I can't go on. Not like this.

Discussion in 'Real Life Stories' started by ParanoidAtBest, Nov 17, 2011.



  1. How I manage to be and feel so alone in an overpopulated human world is beyond me... But.. I do feel that way.
     
  2. I don't think I missed it but I sure as hell couldn't find it. It was very well written though, I haven't read something that long and been engaged in ages.
     

  3. You really think it's well written? Can you elaborate as to why you think that? Like.. I don't understand what is well written about it. ANyway, basically a football player at my old high school died and I got blamed for talking shit. Got jumped and beat up over that shit many times. And now, I am, at best.. Paranoid. :(
     
  4. I just thoroughly enjoyed the style, I liked your technique. That's awful though, rumors are the worst. People that start shit like that are truly terrible people. I'm very sorry to hear that.
     

  5. Oh, well thanks, man. I really appreciate it. :D I'm no where NEAR done with it, sadly, but.. I used to update it everyday. Now.. not so much. :(
     
  6. Sounds like you have depression which is really normal for someone of your age.. I would encourage you to research ways to deal with depression naturally and really commit yourself to following their suggestions. One of the best ways to get undepressed is to start working out-- so pick a hobby that involves exercise maybe!!
     
  7. Hey bro its going to be ok , ill read your memoir shortly but this thread touches a place close to me and i want to tell you some shit ive learned recently before i get too specific.
    I dont know why but im going to tell you a couple of things about myself that i dont normally tell anyone. ill be brief but it will give you the idea.

    Im a 29 yr old australian guy, i spent my 24th and 25th year of my life with the absolute girl of my dreams. then i fucked up badly. I spent my 26th year seriously contemplating suicide.
    I decided to move a new town and try to make something of what i had.
    At the end of that year i broke my back. (Shit hey?)
    After a year of physio i learned to walk again and even drive around!
    Life never feels as sweet as when a major problem is resolved!

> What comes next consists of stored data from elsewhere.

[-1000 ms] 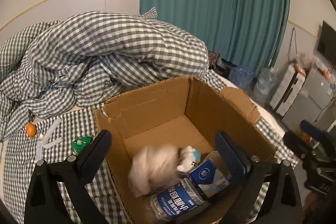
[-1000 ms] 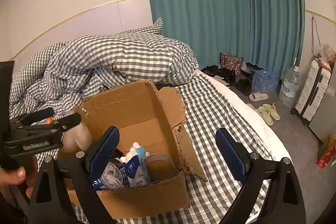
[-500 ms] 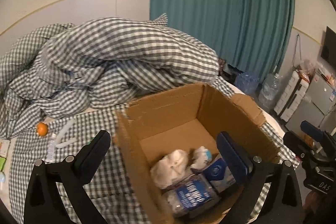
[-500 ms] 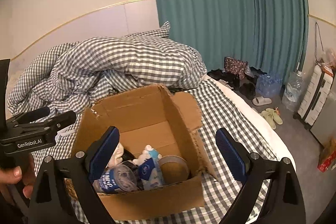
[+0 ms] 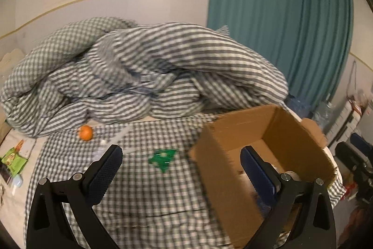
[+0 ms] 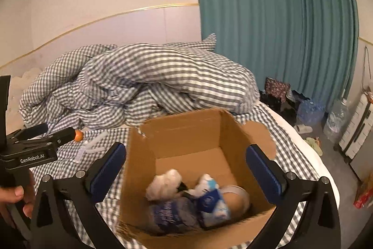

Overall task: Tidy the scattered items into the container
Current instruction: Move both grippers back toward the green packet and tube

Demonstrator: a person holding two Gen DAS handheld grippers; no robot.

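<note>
Swinging left off the box point(image 5: 263, 155), the left gripper point(image 5: 179, 169) is now facing the green packet point(image 5: 163, 156) lying flat on the bed point(image 5: 144, 197). Both grippers are gaping, empty. Packet looks light and crinkly; pinching an edge seems best.

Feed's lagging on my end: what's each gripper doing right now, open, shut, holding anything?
Left gripper: open, holding nothing, above the bed sheet.
Right gripper: open, holding nothing, above the cardboard box.
</note>
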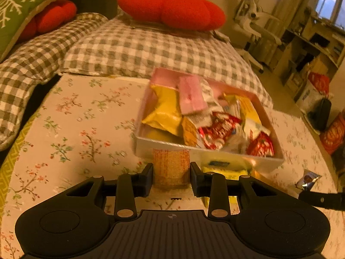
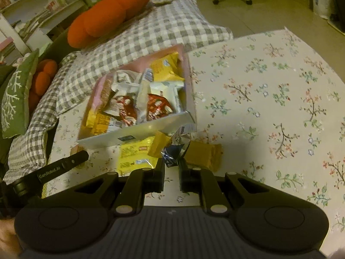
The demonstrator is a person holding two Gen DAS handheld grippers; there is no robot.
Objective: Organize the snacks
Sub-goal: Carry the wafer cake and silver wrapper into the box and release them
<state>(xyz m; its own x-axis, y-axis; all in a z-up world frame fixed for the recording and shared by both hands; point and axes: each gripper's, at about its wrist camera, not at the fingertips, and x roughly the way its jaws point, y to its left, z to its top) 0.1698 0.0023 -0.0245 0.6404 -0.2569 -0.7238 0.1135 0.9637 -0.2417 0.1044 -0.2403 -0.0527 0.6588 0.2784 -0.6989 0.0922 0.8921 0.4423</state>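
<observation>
A pink box (image 1: 207,151) full of snack packets stands on the floral cloth; it also shows in the right wrist view (image 2: 140,131). My left gripper (image 1: 171,172) is shut on an orange wafer snack (image 1: 171,168) just in front of the box's near wall. My right gripper (image 2: 171,164) is shut on a silver and blue foil packet (image 2: 177,144) by the box's near right corner. A yellow packet (image 2: 133,153) and a tan wafer packet (image 2: 204,154) lie on the cloth in front of the box.
The floral cloth (image 2: 269,99) spreads to the right. Checked pillows (image 1: 138,49) and red cushions (image 1: 172,8) lie behind the box. A green cushion (image 1: 23,6) is at far left. A chair and shelves stand at the back right.
</observation>
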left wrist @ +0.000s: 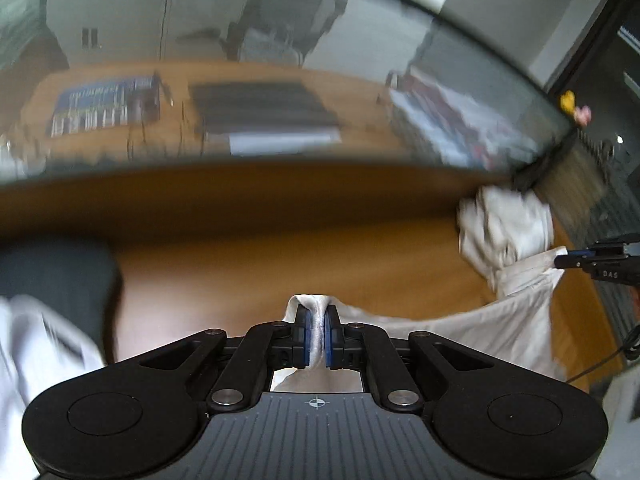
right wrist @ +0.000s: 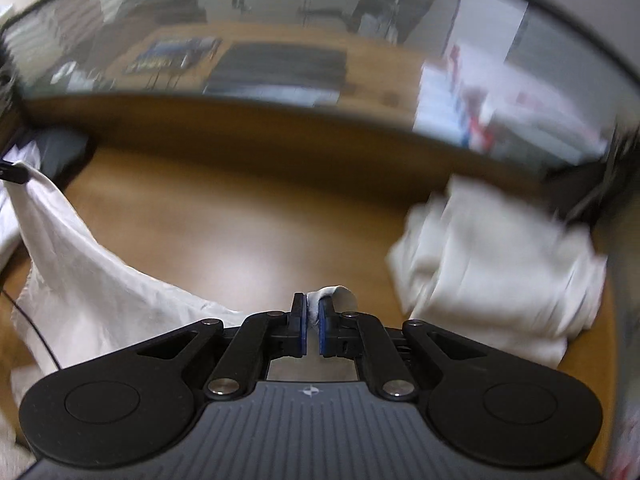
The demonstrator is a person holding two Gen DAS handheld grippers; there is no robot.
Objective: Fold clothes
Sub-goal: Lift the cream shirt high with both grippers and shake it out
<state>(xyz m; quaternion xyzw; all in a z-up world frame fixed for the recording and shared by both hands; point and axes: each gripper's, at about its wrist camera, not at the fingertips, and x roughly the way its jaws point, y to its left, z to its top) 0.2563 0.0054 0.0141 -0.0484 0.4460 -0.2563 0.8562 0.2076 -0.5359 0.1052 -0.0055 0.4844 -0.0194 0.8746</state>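
Note:
A white garment point(left wrist: 460, 328) hangs lifted over the wooden table point(left wrist: 280, 272), stretched between both grippers. My left gripper point(left wrist: 316, 320) is shut on a bunched edge of it. Its other end runs up to the right gripper point(left wrist: 562, 261) at the right edge of the left wrist view. In the right wrist view my right gripper point(right wrist: 313, 312) is shut on a rolled corner of the white garment point(right wrist: 80, 272). The cloth sags leftward to the left gripper point(right wrist: 14, 174) at the frame's edge. Both views are motion-blurred.
A crumpled pile of white clothes point(right wrist: 500, 264) lies on the table's right side, also in the left wrist view as the white pile point(left wrist: 504, 228). A dark garment point(right wrist: 60, 152) lies at the left. A glass partition point(left wrist: 280, 80) stands along the far edge. A cable point(right wrist: 36, 332) trails at the left.

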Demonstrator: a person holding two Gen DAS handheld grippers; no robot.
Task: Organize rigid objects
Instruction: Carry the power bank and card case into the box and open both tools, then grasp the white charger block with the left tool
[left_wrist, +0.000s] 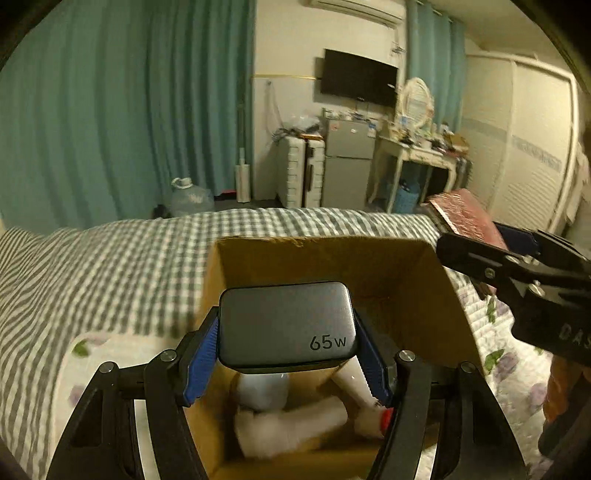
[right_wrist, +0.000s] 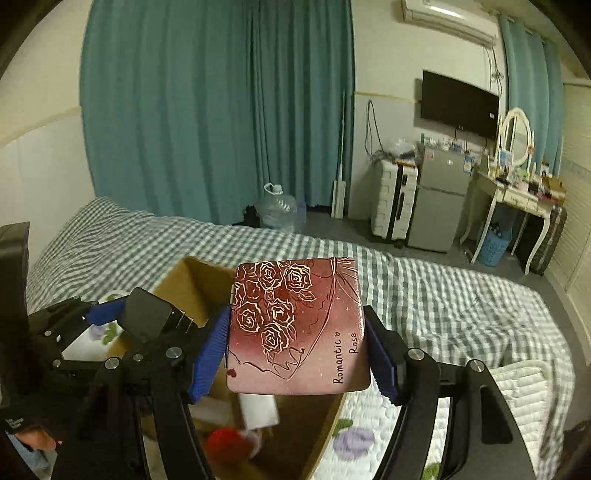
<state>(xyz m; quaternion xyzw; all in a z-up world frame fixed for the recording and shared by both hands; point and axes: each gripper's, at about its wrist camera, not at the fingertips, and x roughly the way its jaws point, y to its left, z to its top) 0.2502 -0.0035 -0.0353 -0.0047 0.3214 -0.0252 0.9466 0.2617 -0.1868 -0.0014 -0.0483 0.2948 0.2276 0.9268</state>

    11 weeks ago now i was involved in a motor vehicle accident.
    Ive broken my back again in 3 places this time.
    And here i lie typing this to you.

    Now heres my point.

    I do feel sorry for myself (thats ok dont think its not)
    I wish every second that it was all different.
    I have pain constantly that i could only imagine before.
    I feel like my life is surely over...

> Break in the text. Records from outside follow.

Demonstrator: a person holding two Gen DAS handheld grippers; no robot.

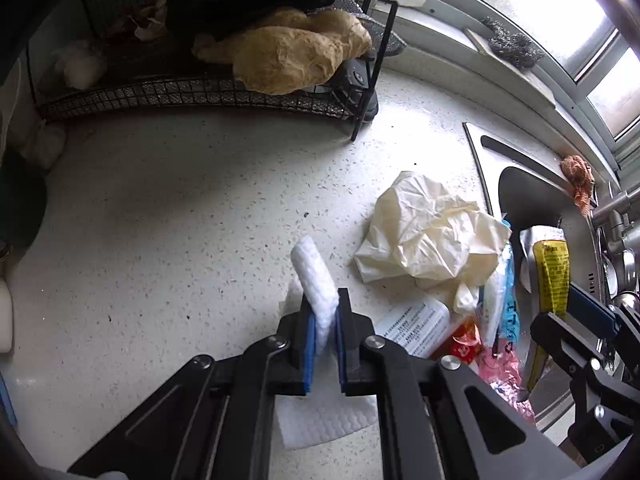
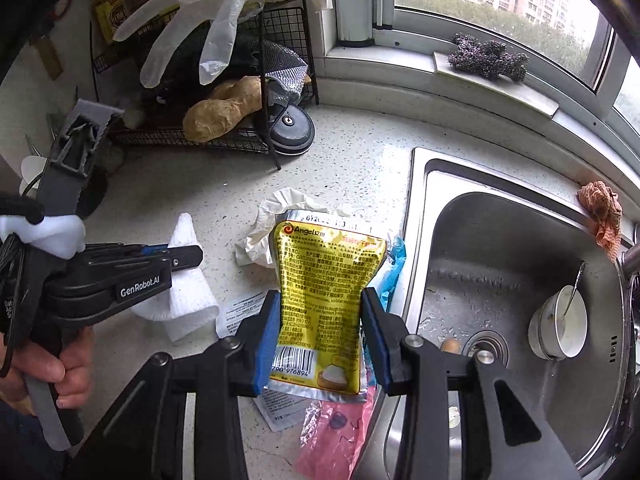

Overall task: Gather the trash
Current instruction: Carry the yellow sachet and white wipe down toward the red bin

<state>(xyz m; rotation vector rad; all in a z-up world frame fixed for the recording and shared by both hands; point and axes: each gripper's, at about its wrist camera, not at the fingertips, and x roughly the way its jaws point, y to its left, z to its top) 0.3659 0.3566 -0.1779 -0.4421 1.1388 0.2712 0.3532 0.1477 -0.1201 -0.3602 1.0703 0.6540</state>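
Observation:
My left gripper [image 1: 326,312] is shut on a white paper towel [image 1: 316,280] just above the speckled counter [image 1: 180,220]; the towel also shows in the right wrist view [image 2: 186,304]. My right gripper [image 2: 320,312] is shut on a yellow Angel packet [image 2: 324,280], held upright over the counter's edge by the sink; it also shows in the left wrist view [image 1: 554,268]. On the counter lie crumpled cream paper [image 1: 428,232], a white printed wrapper [image 1: 420,328], a red wrapper [image 1: 464,340], a blue-white wrapper [image 1: 506,300] and a pink plastic bag [image 2: 336,436].
A black wire rack [image 1: 192,92] with ginger [image 1: 296,52] stands at the back. A steel sink [image 2: 500,264] at right holds a white bowl with a spoon [image 2: 560,328]. An orange rag [image 2: 602,212] lies on its rim. Steel wool [image 2: 488,60] sits on the windowsill.

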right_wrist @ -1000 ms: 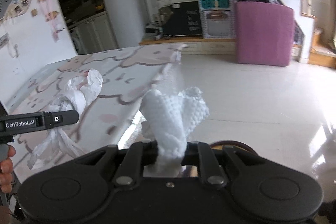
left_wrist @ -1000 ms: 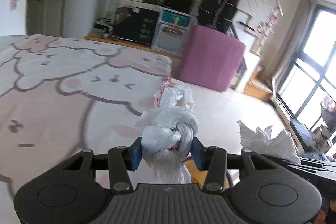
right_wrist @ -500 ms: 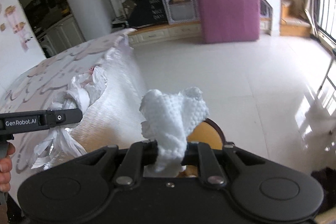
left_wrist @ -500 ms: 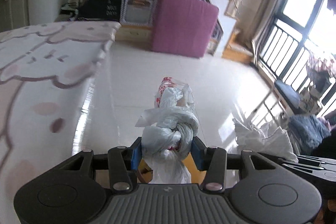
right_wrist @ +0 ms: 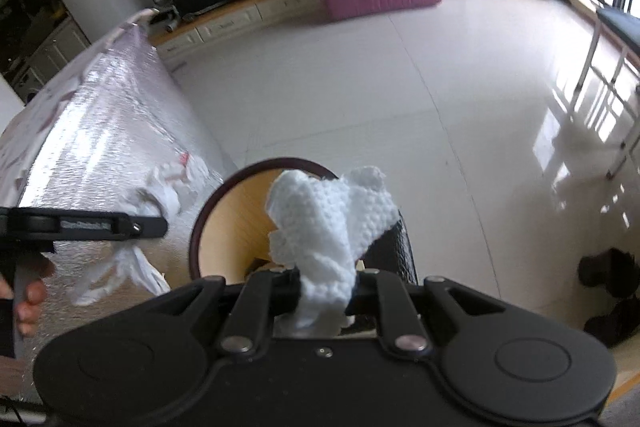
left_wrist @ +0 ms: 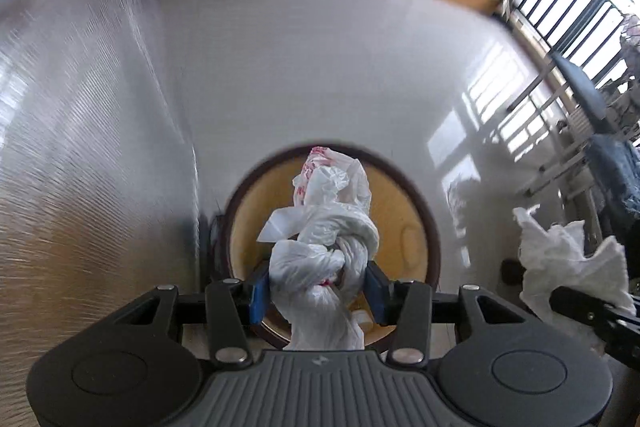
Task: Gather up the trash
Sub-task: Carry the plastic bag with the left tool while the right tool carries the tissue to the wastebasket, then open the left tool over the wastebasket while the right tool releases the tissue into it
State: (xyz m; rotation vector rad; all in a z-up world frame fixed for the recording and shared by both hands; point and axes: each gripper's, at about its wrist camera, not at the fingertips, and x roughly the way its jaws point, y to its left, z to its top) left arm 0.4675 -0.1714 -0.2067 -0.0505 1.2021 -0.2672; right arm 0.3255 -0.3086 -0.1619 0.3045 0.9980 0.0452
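Still, the left gripper pinching the knotted bag hangs over the bin, but the right gripper, clamped on the tissue, sits near its right rim, so that wad could drop onto the floor.

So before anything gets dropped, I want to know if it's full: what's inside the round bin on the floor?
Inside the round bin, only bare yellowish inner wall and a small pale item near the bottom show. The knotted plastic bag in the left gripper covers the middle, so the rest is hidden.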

    And then i google 'spinal cord injury' . It breaks my fucking heart there is some sad fucking shit out there,, and some super strong people.
    And here i am lying in my queen size bed with my computer smoking a joint and drinking a great cup of coffee, hardly seems fair.
    So im one of the lucky ones.

    And right now thats how i deal in the hardest time of my life.

    Depression took me to some very dark places
    but ive worked hard and now i find myself just smashing it.

    You only get one ride on this motherfucker and its gonna end all by itself eventually so stick around and see what comes along.

    And mate , you got a few people who care what you do right here.
    Dont underestimate this place for a good social outlet.
    Also i know we are on a site all for the ganja but if your feeling it might be dragging you down more than helping you maybe have a look at how much your using for a while.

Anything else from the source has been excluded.